— Я когда-то тоже курил — жена отучила! — усмехнулся Николай и переглянулся с Леной: оба вспомнили подробности этого отучивания.
А дело обстояло так: первые дни после своего освобождения из плена Венецкий сильно тосковал по куреву и как-то робко спросил Лену, нет ли у нее табаку или папирос.
— Вот уж чего нет, того нет! — ответила она довольно резко. — Ни водки, ни табаку у меня не было и нет; сама не курю и другим не советую!..
А спустя несколько минут добавила спокойным тоном без улыбки; только где-то в глубине ее красивого низкого голоса чуть-чуть слышалась насмешка:
— Впрочем, курево можно достать: надо только хорошенько поклянчить у немцев, и они дадут пару окурочков… Вот хозяин этой хаты Титыч, бывало, ни одного немца не пропустит, чтоб не выпросить: «Пан, пан, курить, курить!» А потом уже выучился: «Пан, раухен!»… Кажется, одно только это слово и знал по-немецки… Мне на него глядеть было и тошно, и совестно: пожилой человек, почтенный, и у какого-то задрипанного немца как милостыньку окурки выпрашивает… А тот глядит на него с презреньем и благодетельствует окурочком… А у самого на физиономии написано: я — царь природы, а ты — руссише швайн… И самое обидное, что в данном случае он полное право имеет так смотреть!.. Несчастные вы люди, курильщики!.. Из-за какой-то поганой травы готовы унижаться, чуть ли не на коленях ползать… Продержи вас неделю без курева — вы отца с матерью продадите за папироску!..
Этой полусердитой, полушутливой отповеди оказалось достаточно: самолюбивый Венецкий не мог допустить, чтобы на него, как на Титыча, было «тошно и совестно глядеть», и больше о куреньи разговоров не было.
А когда через несколько дней сосед Захарыч угостил его самокруткой с какой-то смесью, он отказался и сказал, что в плену курить отвык и не хочет опять привыкать, так как теперь трудно достать табаку.

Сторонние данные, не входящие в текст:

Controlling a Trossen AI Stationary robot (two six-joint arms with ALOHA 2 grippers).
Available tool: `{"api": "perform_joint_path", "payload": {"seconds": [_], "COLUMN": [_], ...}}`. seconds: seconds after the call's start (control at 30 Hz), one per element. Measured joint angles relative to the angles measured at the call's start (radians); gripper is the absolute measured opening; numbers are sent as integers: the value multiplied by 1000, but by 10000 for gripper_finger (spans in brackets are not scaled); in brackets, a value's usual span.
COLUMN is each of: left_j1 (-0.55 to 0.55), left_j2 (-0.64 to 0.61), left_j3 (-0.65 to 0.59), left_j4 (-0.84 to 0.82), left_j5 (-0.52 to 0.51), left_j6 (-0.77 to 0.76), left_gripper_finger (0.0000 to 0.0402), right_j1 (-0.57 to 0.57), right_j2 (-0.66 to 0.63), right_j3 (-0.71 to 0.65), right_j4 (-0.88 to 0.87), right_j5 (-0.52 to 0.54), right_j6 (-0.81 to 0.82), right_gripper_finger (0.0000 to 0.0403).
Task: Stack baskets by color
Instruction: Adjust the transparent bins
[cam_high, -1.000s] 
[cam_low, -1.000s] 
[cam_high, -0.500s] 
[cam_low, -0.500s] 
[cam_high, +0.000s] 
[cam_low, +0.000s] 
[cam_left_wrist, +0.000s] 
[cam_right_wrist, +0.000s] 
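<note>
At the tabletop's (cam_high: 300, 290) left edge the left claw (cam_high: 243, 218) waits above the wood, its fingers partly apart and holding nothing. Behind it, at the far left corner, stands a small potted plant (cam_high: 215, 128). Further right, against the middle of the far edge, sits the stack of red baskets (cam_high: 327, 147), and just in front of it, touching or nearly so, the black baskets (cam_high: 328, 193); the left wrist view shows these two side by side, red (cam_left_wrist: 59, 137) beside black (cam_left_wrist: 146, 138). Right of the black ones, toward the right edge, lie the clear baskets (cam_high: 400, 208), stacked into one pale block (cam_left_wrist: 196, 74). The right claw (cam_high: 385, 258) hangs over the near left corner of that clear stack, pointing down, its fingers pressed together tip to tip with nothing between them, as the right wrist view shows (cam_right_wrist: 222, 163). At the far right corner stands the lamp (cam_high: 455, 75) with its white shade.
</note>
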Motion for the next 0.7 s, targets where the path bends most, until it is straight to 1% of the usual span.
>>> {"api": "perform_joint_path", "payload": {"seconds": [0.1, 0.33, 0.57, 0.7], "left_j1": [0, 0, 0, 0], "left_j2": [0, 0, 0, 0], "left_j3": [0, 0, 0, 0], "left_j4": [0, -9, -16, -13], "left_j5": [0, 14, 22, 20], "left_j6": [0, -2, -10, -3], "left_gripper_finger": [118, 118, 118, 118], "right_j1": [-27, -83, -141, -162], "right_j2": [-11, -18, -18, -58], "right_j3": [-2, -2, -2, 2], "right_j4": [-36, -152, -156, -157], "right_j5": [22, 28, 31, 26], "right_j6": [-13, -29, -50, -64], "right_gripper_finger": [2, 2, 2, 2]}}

Лена, слышавшая этот разговор, улыбнулась, но ничего не сказала.
И теперь, через несколько месяцев, предлагаемые фон Штоком сигареты высшего сорта так же мало соблазняли Николая, как хмель и крапива, которые курили его сослуживцы.
— Владимир Альфредович, а ведь я до сих пор нового коменданта в лицо не знаю! — сказал Венецкий.
— Да! Мой шеф так недоволен всеми русскими, что не желает допускать пред свои светлые очи даже бургомистра, не говоря уж о простых смертных. — Медленно ответил фон Шток безразличным размеренным голосом и трудно было определить, серьезно он говорит или насмехается. — Он очень огорчен, что русские, вместо горячей благодарности и сыновней преданности фюреру, начинают партизанить и вообще безобразничать… Но вас, Николай Сергеич, даже лучше не обращаться к нему лично: ему действует на нервы неправильная немецкая речь, хотя сам он изъясняется на своем родном языке далеко не литературно. Почти все, что касается гражданского населения, он предоставил на мое усмотрение, так что волею судьбы я являюсь вершителем судеб здешних обитателей (он подчеркнул каламбур), а я, как вы знаете, ваш добрый знакомый и стараюсь во всем, что возможно, идти к вам навстречу.
— За это большое спасибо!
— Что вы, не за что, Николай Сергеич!.. Я ведь все-таки русский, православный, вырос в Петербурге… Впрочем, с точки зрения большевиков, я хуже немцев и вообще всех иностранцев.
— Почему?
— Я белогвардеец — следовательно, самый лютый враг… Рассудите сами: я окончил кадетский корпус, был в юнкерском училище… В октябре семнадцатого года, будучи юнкером, дрался с большевиками… Правда, нас тогда расколошматили… Потом я был в армии Юденича, опять дрался с большевиками… Потом эмигрировал, в Совдепии остаться не пожелал, жил все время в Германии, теперь опять дерусь с теми же большевиками… Ну, разве я не враг рода человеческого, если встать на точку зрения коммунистической пропаганды?
— А пропаганда на то и существует, чтобы взаимно ужасы расписывать! — отозвалась Лена. — А таких людей, как мы с Николаем, коммунистическая пропаганда тоже записывает во враги рода человеческого: ведь мы работаем с «фашистами»…
— А знаете, Елена Михайловна, в чем главная причина сегодняшнего визита? — переменил разговор гость. — Я пришел выразить вам свое восхищение!
Лена удивленно смотрела на переводчика, ничего не понимая.
— Мне?… Восхищение?… По какому случаю?
— Я был сегодня в церкви, Елена Михайловна, и пришел в восторг от вашего голоса и от вашего, если так можно выразиться, драматического таланта… Замечательно!